Comparing Baseline and Custom Models

Token likelihood is a useful tool for model evaluation. For instance, let's say you've trained a custom model and would like to know how much it's improved over the default model - you could use token likelihoods to compare the performance of the models on some held-out text. Here is a quick demonstration of how to use the return_likelihoods parameter from the Generate endpoint for model evaluation.

Example Setup

Let's say we've custom trained a medium model on Shakespeare data. We'd like to confirm that this custom model has higher likelihood on Shakespeare text compared to the default model. To do this, we could hold out the following snippet from the training data:

"To be, or not to be: that is the question:"
"Whether ’tis nobler in the mind to suffer"
"The slings and arrows of outrageous fortune,"
"Or to take arms against a sea of troubles,"
"And by opposing end them. To die: to sleep..."

Then we could use the following example code to retrieve the average log-likelihood of the above snippet:

curl --location --request POST 'https://api.cohere.ai/generate' \
  --header 'Authorization: BEARER {api_key}' \
  --header 'Content-Type: application/json' \
  --data-raw '{
      "model": "medium",
      "prompt": "To be, or not to be: that is the question: Whether ’tis nobler in the mind to suffer The slings and arrows of outrageous fortune, Or to take arms against a sea of troubles, And by opposing end them. To die: to sleep...",
      "max_tokens": 1,
      "temperature": 1,
      "k": 0,
      "p": 0.75,
      "return_likelihoods": "ALL"
    }'
import cohere
co = cohere.Client('{api_key}')
response = co.generate(
  model='small',
  prompt='To be, or not to be: that is the question: Whether ’tis nobler in the mind to suffer The slings and arrows of outrageous fortune, Or to take arms against a sea of troubles, And by opposing end them. To die: to sleep...',
  max_tokens=1,
  temperature=1,
  k=0,
  p=0.75,
  return_likelihoods='ALL')
print('Likelihood: {}'.format(response.generations[0].likelihood))
const cohere = require('cohere-ai');
cohere.init('{api_key}');
(async () => {
  const response = await cohere.generate({
    model: 'small',
    prompt: 'To be, or not to be: that is the question: Whether ’tis nobler in the mind to suffer The slings and arrows of outrageous fortune, Or to take arms against a sea of troubles, And by opposing end them.

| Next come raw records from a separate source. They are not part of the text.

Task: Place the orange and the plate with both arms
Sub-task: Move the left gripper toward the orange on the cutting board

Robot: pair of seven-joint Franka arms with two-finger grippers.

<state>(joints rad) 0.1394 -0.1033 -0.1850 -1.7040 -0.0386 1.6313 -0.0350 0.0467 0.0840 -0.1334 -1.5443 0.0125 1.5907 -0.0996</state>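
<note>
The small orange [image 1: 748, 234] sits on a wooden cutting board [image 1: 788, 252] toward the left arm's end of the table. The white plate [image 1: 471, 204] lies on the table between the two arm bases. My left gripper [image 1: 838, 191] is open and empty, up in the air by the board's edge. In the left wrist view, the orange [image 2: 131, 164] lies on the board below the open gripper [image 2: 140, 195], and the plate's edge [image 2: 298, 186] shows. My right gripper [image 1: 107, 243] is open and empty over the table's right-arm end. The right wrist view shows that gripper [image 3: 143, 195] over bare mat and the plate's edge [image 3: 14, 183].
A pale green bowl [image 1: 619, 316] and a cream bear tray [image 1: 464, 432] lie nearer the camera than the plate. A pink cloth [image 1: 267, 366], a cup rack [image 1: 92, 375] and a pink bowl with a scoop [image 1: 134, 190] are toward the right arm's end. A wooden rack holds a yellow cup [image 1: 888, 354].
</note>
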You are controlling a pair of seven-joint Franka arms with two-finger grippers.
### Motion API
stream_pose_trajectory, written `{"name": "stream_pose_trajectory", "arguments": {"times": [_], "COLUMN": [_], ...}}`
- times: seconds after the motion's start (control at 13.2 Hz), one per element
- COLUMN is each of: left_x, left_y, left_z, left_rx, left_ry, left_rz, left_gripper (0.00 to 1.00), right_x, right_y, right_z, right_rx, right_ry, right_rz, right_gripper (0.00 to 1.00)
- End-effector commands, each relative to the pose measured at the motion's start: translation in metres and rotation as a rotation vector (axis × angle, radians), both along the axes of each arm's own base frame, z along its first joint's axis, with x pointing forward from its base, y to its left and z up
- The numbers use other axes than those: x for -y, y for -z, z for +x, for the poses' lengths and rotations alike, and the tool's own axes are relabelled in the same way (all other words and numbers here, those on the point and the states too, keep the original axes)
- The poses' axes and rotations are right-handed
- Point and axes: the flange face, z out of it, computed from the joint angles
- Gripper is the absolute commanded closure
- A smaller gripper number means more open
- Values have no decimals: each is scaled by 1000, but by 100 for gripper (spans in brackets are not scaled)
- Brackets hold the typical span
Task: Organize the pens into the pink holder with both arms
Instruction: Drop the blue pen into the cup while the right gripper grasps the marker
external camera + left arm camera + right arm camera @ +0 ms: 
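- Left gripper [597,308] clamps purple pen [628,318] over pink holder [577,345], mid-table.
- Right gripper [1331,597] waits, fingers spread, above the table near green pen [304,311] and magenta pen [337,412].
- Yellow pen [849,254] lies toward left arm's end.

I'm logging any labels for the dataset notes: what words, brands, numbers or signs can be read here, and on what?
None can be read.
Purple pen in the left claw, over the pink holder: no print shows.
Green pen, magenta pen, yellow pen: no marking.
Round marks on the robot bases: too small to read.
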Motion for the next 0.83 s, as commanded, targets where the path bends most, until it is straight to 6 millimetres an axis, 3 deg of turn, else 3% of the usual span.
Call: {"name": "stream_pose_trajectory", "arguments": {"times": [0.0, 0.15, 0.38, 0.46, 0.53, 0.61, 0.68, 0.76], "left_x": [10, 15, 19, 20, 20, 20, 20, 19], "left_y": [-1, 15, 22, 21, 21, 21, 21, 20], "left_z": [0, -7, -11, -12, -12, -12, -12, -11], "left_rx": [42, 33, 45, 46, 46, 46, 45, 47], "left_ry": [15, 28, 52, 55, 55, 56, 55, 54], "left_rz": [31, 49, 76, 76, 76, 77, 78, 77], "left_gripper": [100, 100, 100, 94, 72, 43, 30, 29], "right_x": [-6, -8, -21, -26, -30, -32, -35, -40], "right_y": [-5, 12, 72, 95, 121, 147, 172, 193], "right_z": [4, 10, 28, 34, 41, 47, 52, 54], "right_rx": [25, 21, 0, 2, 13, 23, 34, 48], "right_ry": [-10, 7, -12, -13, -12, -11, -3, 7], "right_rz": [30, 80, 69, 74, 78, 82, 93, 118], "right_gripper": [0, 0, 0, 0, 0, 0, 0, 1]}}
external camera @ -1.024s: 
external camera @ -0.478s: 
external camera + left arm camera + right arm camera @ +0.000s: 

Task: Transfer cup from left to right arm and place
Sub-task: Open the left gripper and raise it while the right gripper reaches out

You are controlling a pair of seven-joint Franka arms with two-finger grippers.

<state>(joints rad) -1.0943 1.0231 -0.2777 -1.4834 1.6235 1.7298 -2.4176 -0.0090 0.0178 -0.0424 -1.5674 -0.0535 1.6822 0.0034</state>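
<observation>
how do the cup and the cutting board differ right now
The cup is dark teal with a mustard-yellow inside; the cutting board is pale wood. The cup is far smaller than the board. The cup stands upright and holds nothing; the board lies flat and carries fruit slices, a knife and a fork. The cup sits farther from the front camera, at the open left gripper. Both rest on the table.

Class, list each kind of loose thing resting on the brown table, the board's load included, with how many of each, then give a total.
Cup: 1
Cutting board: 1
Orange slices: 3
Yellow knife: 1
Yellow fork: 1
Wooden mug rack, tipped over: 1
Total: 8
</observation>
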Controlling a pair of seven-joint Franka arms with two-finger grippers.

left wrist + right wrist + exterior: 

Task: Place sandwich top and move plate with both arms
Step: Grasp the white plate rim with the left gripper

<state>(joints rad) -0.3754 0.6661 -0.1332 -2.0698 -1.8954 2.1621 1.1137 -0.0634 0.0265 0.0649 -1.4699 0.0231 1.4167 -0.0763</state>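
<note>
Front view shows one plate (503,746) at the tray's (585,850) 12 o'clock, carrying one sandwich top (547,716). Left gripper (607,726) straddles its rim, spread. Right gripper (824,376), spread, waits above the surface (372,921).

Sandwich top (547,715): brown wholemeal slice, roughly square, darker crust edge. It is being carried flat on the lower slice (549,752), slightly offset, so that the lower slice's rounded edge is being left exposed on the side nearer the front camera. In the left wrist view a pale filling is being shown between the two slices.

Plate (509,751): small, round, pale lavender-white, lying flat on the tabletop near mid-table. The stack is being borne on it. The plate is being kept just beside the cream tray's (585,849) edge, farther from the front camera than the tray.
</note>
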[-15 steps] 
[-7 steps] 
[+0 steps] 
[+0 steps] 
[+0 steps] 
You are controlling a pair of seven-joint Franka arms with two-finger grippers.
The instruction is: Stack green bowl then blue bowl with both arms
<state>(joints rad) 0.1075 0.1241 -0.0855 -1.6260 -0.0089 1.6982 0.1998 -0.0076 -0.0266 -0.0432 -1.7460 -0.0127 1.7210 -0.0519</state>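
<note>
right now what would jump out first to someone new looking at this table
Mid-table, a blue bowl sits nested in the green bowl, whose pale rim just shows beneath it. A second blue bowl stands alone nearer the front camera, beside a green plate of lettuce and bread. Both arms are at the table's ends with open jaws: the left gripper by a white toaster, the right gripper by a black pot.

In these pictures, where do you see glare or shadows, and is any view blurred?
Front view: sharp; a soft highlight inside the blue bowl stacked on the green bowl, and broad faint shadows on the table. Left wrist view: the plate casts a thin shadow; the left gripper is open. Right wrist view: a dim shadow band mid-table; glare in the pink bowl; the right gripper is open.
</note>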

To die: to sleep...',
    max_tokens: 1,
    temperature: 1,
    k: 0,
    p: 0.75,
    return_likelihoods: 'ALL']
  });
  console.log(`Likelihood: ${response.body.generations[0].likelihood}`);
})();
package main

import (
  "fmt"

  cohere "github.com/cohere-ai/cohere-go"
)

func main() {
  co, err := cohere.CreateClient("{api_key}")
  if err != nil {
    fmt.Println(err)
    return
  }

  response, err := co.Generate(cohere.GenerateOptions{
    Model:             "small",
    Prompt:            `To be, or not to be: that is the question: Whether ’tis nobler in the mind to suffer The slings and arrows of outrageous fortune, Or to take arms against a sea of troubles, And by opposing end them. To die: to sleep...`,
    MaxTokens:         1,
    Temperature:       1,
    K:                 0,
    P:                 0.75,
    ReturnLikelihoods: "ALL",
  })
  if err != nil {
    fmt.Println(err)
    return
  }

  fmt.Println("Likelihood:", *response.Generations[0].Likelihood)
}
co model generate small 'To be, or not to be: that is the question: Whether ’tis nobler in the mind to suffer The slings and arrows of outrageous fortune, Or to take arms against a sea of troubles, And by opposing end them. To die: to sleep...' --max-tokens=1 --temperature=1 --k=0 --p=0.75 --return_likelihoods={likelihoods}'

Results

The following are the average log-likelihoods of the snippet using the baseline and custom medium models:

ModelAverage Log-Likelihood
medium-2.99
custom-medium-1.12

This demonstrates that customizing this model increased the likelihood of Shakespeare data!